Stored entries:
= Beginning of Section =
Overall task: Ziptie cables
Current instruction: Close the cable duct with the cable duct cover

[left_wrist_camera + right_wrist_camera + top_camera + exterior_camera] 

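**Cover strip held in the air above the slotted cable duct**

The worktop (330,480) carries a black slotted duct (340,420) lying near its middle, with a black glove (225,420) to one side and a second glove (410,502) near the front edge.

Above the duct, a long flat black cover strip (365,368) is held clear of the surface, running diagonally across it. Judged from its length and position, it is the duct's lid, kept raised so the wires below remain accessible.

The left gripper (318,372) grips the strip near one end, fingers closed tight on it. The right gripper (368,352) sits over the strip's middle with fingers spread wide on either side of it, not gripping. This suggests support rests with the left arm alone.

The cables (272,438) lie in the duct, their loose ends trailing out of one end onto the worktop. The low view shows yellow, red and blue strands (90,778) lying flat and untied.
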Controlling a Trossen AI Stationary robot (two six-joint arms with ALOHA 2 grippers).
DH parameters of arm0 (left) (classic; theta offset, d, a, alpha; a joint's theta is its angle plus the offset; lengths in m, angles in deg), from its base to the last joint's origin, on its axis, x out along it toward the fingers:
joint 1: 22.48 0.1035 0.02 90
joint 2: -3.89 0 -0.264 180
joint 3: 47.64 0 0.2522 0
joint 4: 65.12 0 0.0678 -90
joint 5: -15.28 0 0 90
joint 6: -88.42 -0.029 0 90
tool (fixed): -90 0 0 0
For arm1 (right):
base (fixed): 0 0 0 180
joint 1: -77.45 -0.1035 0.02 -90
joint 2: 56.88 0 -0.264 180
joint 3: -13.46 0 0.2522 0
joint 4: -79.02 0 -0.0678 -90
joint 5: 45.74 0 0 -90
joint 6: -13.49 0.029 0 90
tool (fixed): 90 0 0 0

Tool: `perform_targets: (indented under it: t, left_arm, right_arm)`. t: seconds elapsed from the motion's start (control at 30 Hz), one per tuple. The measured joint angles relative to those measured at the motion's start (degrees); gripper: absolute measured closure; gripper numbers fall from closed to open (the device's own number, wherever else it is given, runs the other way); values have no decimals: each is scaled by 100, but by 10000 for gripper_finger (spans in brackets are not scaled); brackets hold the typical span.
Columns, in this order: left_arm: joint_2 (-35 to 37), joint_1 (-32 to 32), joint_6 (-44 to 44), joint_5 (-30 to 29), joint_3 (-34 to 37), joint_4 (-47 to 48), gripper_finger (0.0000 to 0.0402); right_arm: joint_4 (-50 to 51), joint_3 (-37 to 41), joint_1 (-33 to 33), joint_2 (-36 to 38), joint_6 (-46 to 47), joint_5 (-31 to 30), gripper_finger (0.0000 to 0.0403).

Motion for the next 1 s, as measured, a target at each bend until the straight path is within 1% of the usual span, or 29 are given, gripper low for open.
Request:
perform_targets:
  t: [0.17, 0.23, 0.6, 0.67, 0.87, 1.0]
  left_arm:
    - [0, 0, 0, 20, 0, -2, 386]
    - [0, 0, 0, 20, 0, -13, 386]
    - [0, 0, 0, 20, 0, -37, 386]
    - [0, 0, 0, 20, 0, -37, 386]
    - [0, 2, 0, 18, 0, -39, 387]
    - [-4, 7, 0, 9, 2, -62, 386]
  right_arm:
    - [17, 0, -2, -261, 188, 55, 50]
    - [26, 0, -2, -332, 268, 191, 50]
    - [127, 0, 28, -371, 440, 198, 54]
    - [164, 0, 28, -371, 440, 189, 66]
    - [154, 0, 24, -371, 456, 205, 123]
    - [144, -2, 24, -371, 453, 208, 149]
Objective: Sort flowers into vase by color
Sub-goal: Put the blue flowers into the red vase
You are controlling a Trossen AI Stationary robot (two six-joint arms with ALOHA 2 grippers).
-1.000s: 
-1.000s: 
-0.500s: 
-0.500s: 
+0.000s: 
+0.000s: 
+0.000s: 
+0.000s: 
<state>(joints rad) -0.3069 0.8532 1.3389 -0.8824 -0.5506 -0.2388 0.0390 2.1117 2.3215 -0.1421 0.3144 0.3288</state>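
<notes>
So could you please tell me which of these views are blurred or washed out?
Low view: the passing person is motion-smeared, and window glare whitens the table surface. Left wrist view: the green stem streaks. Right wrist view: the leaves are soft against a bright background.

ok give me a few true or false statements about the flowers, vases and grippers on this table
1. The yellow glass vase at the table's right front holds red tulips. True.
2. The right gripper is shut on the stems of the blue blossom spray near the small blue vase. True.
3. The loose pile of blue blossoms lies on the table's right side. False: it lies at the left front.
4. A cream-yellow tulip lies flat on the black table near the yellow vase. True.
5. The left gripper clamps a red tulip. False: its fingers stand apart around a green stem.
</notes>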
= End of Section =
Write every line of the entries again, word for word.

» **Answer below**:
Overall task: Ziptie cables
Current instruction: Close the cable duct with the cable duct cover

[left_wrist_camera + right_wrist_camera + top_camera + exterior_camera] 

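**Cover strip held in the air above the slotted cable duct**

The worktop (330,480) carries a black slotted duct (340,420) lying near its middle, with a black glove (225,420) to one side and a second glove (410,502) near the front edge.

Above the duct, a long flat black cover strip (365,368) is held clear of the surface, running diagonally across it. Judged from its length and position, it is the duct's lid, kept raised so the wires below remain accessible.

The left gripper (318,372) grips the strip near one end, fingers closed tight on it. The right gripper (368,352) sits over the strip's middle with fingers spread wide on either side of it, not gripping. This suggests support rests with the left arm alone.

The cables (272,438) lie in the duct, their loose ends trailing out of one end onto the worktop. The low view shows yellow, red and blue strands (90,778) lying flat and untied.
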Controlling a Trossen AI Stationary robot (two six-joint arms with ALOHA 2 grippers).
DH parameters of arm0 (left) (classic; theta offset, d, a, alpha; a joint's theta is its angle plus the offset; lengths in m, angles in deg), from its base to the last joint's origin, on its axis, x out along it toward the fingers:
joint 1: 22.48 0.1035 0.02 90
joint 2: -3.89 0 -0.264 180
joint 3: 47.64 0 0.2522 0
joint 4: 65.12 0 0.0678 -90
joint 5: -15.28 0 0 90
joint 6: -88.42 -0.029 0 90
tool (fixed): -90 0 0 0
For arm1 (right):
base (fixed): 0 0 0 180
joint 1: -77.45 -0.1035 0.02 -90
joint 2: 56.88 0 -0.264 180
joint 3: -13.46 0 0.2522 0
joint 4: -79.02 0 -0.0678 -90
joint 5: 45.74 0 0 -90
joint 6: -13.49 0.029 0 90
tool (fixed): 90 0 0 0

Tool: `perform_targets: (indented under it: t, left_arm, right_arm)`. t: seconds elapsed from the motion's start (control at 30 Hz), one per tuple. The measured joint angles relative to those measured at the motion's start (degrees); gripper: absolute measured closure; gripper numbers fall from closed to open (the device's own number, wherever else it is given, runs the other way); values have no decimals: each is scaled by 100, but by 10000 for gripper_finger (spans in brackets are not scaled); brackets hold the typical span.
Columns, in this order: left_arm: joint_2 (-35 to 37), joint_1 (-32 to 32), joint_6 (-44 to 44), joint_5 (-30 to 29), joint_3 (-34 to 37), joint_4 (-47 to 48), gripper_finger (0.0000 to 0.0402); right_arm: joint_4 (-50 to 51), joint_3 (-37 to 41), joint_1 (-33 to 33), joint_2 (-36 to 38), joint_6 (-46 to 47), joint_5 (-31 to 30), gripper_finger (0.0000 to 0.0403).

Motion for the next 1 s, as measured, a target at each bend until the straight path is within 1% of the usual span, or 29 are given, gripper low for open.
Request:
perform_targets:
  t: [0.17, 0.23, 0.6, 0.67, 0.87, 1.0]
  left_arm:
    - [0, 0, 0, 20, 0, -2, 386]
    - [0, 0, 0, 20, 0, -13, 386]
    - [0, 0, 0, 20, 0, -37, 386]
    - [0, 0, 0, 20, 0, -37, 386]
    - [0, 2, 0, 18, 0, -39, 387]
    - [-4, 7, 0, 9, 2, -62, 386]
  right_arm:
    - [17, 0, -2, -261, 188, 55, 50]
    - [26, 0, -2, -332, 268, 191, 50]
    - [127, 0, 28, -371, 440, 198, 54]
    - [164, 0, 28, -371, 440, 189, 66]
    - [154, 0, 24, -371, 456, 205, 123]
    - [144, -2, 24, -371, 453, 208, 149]
Objective: Sort flowers into vase by color
Sub-goal: Put the blue flowers into the red vase
You are controlling a Trossen AI Stationary robot (two six-joint arms with ALOHA 2 grippers).
-1.000s: 
-1.000s: 
-0.500s: 
-0.500s: 
+0.000s: 
+0.000s: 
+0.000s: 
+0.000s: 
<state>(joints rad) -0.3069 0.8532 1.3389 -0.8824 -0.5506 -0.2388 0.0390 2.1117 2.3215 -0.1421 0.3144 0.3288</state>
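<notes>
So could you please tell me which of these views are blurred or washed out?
Low view: the passing person is motion-smeared, and window glare whitens the table surface. Left wrist view: the green stem streaks. Right wrist view: the leaves are soft against a bright background.

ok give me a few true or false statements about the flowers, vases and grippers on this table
1. The yellow glass vase at the table's right front holds red tulips. True.
2. The right gripper is shut on the stems of the blue blossom spray near the small blue vase. True.
3. The loose pile of blue blossoms lies on the table's right side. False: it lies at the left front.
4. A cream-yellow tulip lies flat on the black table near the yellow vase. True.
5. The left gripper clamps a red tulip. False: its fingers stand apart around a green stem.
</notes>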

The output has been completed.